Wednesday 30 December 2015

NEED FOR THE VALUATION OF GOODWILL


The valuation of goodwill of a sole proprietorship is done when the business being sold, but in case of partnership firm and a joint stock company goodwill can be sold to another business entity without selling the whole business.Hence when you are going to sell the goodwill of your business, you should be assured of the value of your goodwill at that particular time.

In case of a partnership firm, there is a need for the valuation of goodwill of the firm in the following cases.

  1. In case of a change in the profit sharing ratio of the firm;
  2. In case of admission of a new partner
  3. In case of death or retirement of an old partner
  4. In case of sale/amalgamation of the firm
In the case of joint stock company, Goodwill is valued in the following circumstances:

  1. In case of amalgamation of two or more companies.
  2. In case of taking over of business of a company or another company
  3. In case of taking over the business of the company by government
  4. In case of conversion of shares in one class in to another
  5. If a company wants to acquire control of another company.
  6. In case of valuation of shares of the company for taxation purposes, If stock exchange quotations are not available.

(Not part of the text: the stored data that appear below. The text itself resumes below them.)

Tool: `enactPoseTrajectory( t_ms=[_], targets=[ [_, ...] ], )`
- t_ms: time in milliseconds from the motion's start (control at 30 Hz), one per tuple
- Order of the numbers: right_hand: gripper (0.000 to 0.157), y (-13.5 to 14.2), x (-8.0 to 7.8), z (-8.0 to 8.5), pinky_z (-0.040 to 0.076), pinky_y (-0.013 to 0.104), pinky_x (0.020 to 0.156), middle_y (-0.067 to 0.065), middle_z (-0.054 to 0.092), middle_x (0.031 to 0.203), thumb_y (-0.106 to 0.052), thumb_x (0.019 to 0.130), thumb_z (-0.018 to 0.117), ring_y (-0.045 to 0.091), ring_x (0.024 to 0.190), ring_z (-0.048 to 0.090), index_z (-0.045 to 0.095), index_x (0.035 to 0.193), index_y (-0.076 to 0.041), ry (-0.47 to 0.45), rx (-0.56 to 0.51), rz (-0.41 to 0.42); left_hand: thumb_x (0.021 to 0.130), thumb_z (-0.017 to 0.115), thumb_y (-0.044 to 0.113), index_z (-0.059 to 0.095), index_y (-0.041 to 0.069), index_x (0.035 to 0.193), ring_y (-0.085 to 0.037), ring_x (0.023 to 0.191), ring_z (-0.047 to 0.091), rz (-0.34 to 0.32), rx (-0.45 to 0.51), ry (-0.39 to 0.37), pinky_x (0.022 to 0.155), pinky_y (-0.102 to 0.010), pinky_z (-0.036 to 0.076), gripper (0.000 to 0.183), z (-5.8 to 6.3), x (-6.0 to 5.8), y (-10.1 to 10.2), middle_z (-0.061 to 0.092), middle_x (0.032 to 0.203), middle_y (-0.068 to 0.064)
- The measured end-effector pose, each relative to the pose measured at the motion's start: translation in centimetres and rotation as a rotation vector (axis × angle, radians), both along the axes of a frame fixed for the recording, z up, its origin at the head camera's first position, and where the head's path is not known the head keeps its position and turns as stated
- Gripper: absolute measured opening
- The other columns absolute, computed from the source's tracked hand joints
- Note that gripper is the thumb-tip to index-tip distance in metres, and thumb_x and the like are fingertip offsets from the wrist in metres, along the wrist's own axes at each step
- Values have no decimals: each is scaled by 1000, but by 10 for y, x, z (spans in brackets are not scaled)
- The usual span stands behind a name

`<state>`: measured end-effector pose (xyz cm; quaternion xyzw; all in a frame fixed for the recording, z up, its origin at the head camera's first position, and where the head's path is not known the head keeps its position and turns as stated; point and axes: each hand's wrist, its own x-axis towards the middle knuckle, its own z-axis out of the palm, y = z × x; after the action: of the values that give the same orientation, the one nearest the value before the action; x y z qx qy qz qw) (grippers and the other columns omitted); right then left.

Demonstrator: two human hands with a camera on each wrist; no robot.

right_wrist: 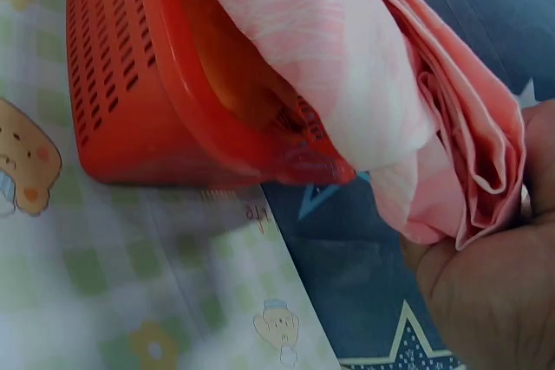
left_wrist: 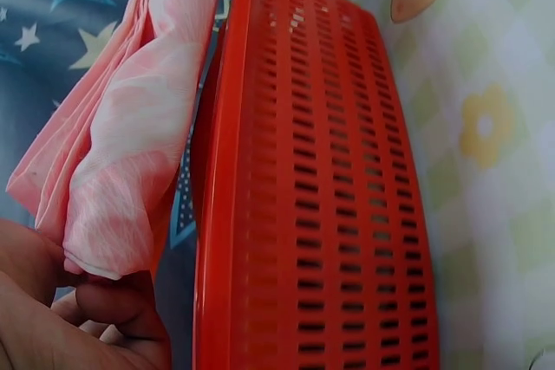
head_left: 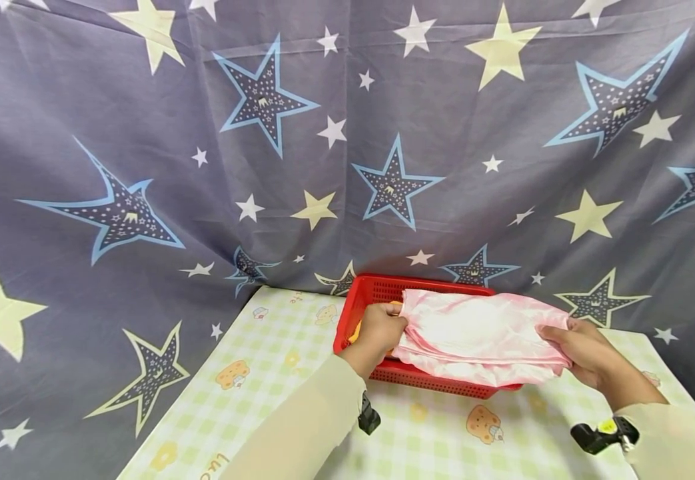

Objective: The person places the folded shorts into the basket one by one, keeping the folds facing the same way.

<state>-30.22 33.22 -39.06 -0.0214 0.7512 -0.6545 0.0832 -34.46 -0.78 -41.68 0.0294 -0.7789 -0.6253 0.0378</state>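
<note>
A folded pink and white cloth (head_left: 482,333) is stretched between my two hands, over a red plastic basket (head_left: 419,379). My left hand (head_left: 380,330) pinches its left end, and in the left wrist view the thumb and curled fingers (left_wrist: 113,309) meet at the cloth's edge. At the other end my right hand (head_left: 584,350) grips the layered folds, which show clearly in the right wrist view beside the hand (right_wrist: 494,275). Orange fabric (right_wrist: 230,62) lies inside the basket, mostly hidden beneath the pink cloth.
The basket stands on a table with a green-and-white checked cover (head_left: 287,373) printed with bears and flowers. A dark curtain with stars (head_left: 299,167) hangs behind the table and along its left side. Both wrists carry small black devices (head_left: 368,417).
</note>
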Motion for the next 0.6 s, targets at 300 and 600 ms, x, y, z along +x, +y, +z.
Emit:
enactPoseTrajectory(
  t_ms=[300,600],
  targets=[
    [34,-32,-12,0,59,30,63,1,67,84,-12,106,53,12,72,68,41,126,13,5,13,3,86,69,-3,76,-2,110,-14,75,62,36,-25,16,65,-24,51,25,5,-5,-28,69,89,-7],
    [46,-61,-24,-4,58,28,73,0,66,89,-9,105,50,9,80,65,34,137,19,7,55,11,84,67,-6,76,-3,108,-15,75,60,80,-1,37,64,-24,49,26,11,-12,-51,68,93,-9]
  ],
)
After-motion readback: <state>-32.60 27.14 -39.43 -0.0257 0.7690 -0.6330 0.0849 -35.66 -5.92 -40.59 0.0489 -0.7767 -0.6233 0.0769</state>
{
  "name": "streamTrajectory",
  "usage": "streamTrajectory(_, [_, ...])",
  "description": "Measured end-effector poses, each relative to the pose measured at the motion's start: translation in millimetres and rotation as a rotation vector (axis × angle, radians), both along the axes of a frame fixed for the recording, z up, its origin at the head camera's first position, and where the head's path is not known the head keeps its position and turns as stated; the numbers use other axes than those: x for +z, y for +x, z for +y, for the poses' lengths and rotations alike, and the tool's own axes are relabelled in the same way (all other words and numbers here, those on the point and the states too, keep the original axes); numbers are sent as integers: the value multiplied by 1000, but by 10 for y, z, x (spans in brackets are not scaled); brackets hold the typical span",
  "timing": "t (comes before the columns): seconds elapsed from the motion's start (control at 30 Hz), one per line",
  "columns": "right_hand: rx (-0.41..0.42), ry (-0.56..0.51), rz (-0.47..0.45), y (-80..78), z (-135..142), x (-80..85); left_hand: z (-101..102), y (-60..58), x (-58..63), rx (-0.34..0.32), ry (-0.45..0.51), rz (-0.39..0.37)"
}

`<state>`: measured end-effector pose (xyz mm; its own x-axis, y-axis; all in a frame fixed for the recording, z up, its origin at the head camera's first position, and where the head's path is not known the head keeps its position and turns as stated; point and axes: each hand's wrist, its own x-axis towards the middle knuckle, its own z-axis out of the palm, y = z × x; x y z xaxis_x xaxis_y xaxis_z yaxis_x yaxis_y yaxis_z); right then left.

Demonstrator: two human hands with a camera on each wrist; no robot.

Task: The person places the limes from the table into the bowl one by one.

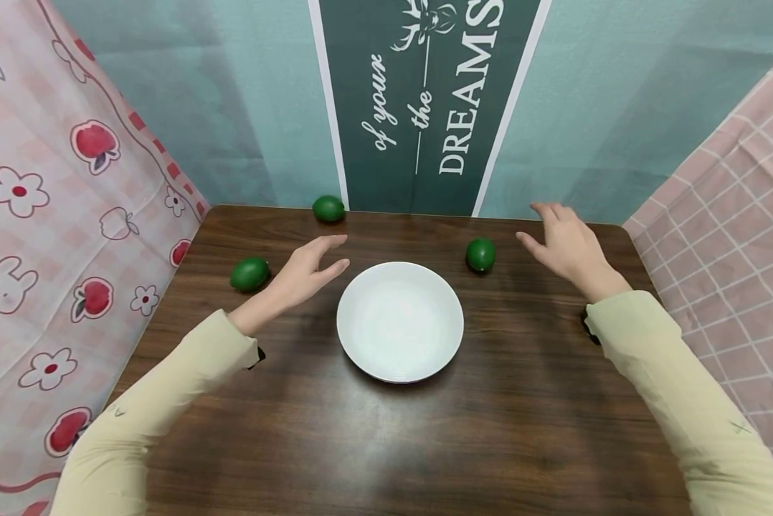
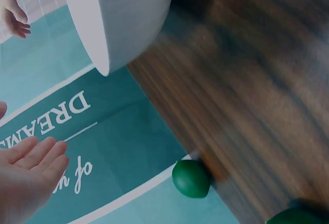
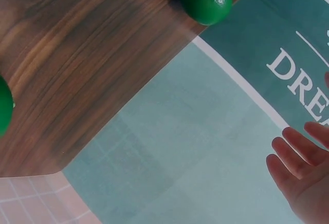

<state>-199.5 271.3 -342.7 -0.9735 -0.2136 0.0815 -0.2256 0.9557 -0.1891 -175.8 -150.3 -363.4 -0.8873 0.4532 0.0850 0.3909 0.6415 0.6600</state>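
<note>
My left hand (image 1: 305,271) is held over the table left of a white bowl (image 1: 399,322), its fingers extended and thumb apart, holding nothing. One green lime (image 1: 250,274) lies beside that wrist, and another lime (image 1: 328,208) sits farther back at the table's rear edge. On the right, my right hand (image 1: 570,247) hovers with fingers spread and nothing in it. A third lime (image 1: 480,254) rests between this hand and the bowl. In the right wrist view, part of a green lime (image 3: 4,105) shows at the left border; the head view hides it behind the right arm.
The brown wooden table (image 1: 386,444) backs onto a teal curtain (image 1: 231,107) with a dark printed panel (image 1: 419,143). A pink fruit-patterned cloth (image 1: 51,236) hangs along the left side, and a pink checked cloth (image 1: 735,236) along the right.
</note>
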Motion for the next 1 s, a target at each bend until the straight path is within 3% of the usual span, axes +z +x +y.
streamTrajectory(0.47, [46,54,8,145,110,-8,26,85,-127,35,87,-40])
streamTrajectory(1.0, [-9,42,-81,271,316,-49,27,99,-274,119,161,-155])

CALCULATION OF GOODWILL IN WEIGHTED AVERAGE PROFIT METHOD


The weighted average profit method is an improvement over simple average profit method.
Under this method weights are assigned to each year profit for calculating goodwill.
the profits of each year are multiplied with the respective weight assigned to recent year.Usually more weightage is assigned to recent years. The product of the profits with weights is added. This sum of products is then divided by the total number of weights. This method is suitable in case of rising trend of profits.

FORMULA: Weighted Average profit= sum of weighted profits/sum of weights

VALUE OF GOODWILL= Weighted Average Profits *No. of years purchase.